Le référendum

La Constitution prévoit trois types de référendums au niveau fédéral (les cantons et les communes ont également des référendums).

Référendum obligatoire

Un référendum obligatoire (das obligatorische Referendum) est obligatoire si la Constitution le prévoit, par exemple en cas d’adhésion à des organisations internationales ou à l’Union européenne.

Référendum facultatif

Pour lancer un référendum facultatif (das fakultative Referendum) à l’encontre d’une loi ou d’une décision, les citoyens doivent recueillir au moins 50 000 signatures.

La majorité absolue des voix est valable. Ce référendum a souvent lieu et, tous les trois mois, les citoyens peuvent exprimer leur point de vue sur diverses questions nationales, des cloches ou des cornes de vache aux taxes.

Un référendum peut aussi être demandé par huit cantons ensemble.

Initiative populaire

Une initiative populaire (die Volksinitiatieve) est un référendum visant à exiger ou à rejeter des amendements constitutionnels. Au moins 100 000 citoyens doivent soutenir une initiative populaire par écrit.

Les citoyens suisses peuvent voter tous les trois mois sur des questions fédérales. Tous les sujets ne fascinent pas autant et ne mobilisent pas autant d’électeurs. Il est particulièrement important de savoir que les politiciens ne peuvent pas violer leur devoir ou même agir malicieusement.

La constitution adoptera le texte de cette initiative lorsqu’une majorité sera favorable. Le gouvernement peut également lancer une contre-initiative pour donner une alternative aux citoyens. La Constitution suisse est la seule Constitution qui contient les préoccupations quotidiennes des citoyens. Cela vaut la peine de lire cette Constitution en détail.

Foncionnement

Le système a aussi ses inconvénients, comme tout autre système.
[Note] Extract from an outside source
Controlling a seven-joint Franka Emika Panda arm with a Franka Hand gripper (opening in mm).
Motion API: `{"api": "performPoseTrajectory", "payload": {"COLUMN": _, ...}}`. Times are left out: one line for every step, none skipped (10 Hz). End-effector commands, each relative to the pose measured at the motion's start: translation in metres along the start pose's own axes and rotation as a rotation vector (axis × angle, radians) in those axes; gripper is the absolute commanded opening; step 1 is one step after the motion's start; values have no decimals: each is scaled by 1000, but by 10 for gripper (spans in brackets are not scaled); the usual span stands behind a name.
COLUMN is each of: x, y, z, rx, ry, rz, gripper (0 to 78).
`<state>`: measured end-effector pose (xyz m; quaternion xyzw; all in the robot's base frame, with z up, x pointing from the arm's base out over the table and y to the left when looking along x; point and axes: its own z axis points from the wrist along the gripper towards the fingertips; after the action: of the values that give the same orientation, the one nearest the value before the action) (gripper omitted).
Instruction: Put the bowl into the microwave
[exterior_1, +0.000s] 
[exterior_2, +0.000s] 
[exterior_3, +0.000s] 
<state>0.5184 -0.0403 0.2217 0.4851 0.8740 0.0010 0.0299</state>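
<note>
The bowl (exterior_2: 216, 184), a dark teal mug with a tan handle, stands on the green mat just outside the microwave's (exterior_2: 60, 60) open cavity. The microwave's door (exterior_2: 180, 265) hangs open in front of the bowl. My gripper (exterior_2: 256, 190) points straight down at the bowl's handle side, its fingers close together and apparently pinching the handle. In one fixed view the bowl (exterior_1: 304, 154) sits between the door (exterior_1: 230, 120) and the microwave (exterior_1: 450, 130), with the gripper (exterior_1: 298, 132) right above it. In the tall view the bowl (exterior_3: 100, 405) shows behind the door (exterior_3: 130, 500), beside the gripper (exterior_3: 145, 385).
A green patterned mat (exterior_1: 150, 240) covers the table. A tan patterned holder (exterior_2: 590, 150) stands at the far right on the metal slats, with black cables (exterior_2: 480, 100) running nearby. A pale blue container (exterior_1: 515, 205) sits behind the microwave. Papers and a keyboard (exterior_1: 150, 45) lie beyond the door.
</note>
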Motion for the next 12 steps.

Il ralentit les procédures et les décisions et constitue un moyen efficace de prévenir le changement.

C’est un double oui : une majorité absolue dans le pays et une majorité de voix par canton pour l’initiative populaire et le référendum obligatoire. En d’autres termes, il peut y avoir une majorité au niveau national, mais en comptant les votes par canton, une majorité des cantons peut être contre. Cela se produit régulièrement. Les cantons ruraux peu peuplés ont exactement le même poids de vote que les cantons urbains densément peuplés. Aujourd’hui, on parle également d’un « fossé » (Graben) urbain et rural. Une majorité absolue dans le pays suffit pour le référendum facultatif.

Conclusion

D’autre part, il est la base de décisions et d’un consensus large et réfléchi et protège le pays de la tromperie (opportunisme) et constitue surtout un obstacle à l’émergence d’oligarchies politiques, bureaucratiques et journalistiques et à leurs réseaux de clientèle.

Dans ce système, le milieu politique est toujours obligé de considérer toutes les organisations et tous les citoyens sur tous les sujets possibles.

La présence permanente des citoyens à tous les niveaux (communal, cantonal et fédéral) dans toutes les décisions politiques n’est pas seulement l’un des piliers de la démocratie suisse, de l’état de droit, de la cohésion (sociale) et de la prospérité, elle témoigne également d’une société moderne, mature, ouverte et sûre d’elle, dans laquelle le gouvernement est présent pour les citoyens et non le contraire.

Le référendum suisse n’est pas démodé. Au contraire, elle est moderne et a de l’avenir. Il est évident que la démocratie directe exige des médias de qualité, indépendants et fonctionnant bien, ainsi que des citoyens engagés. C’est (encore) le cas en Suisse.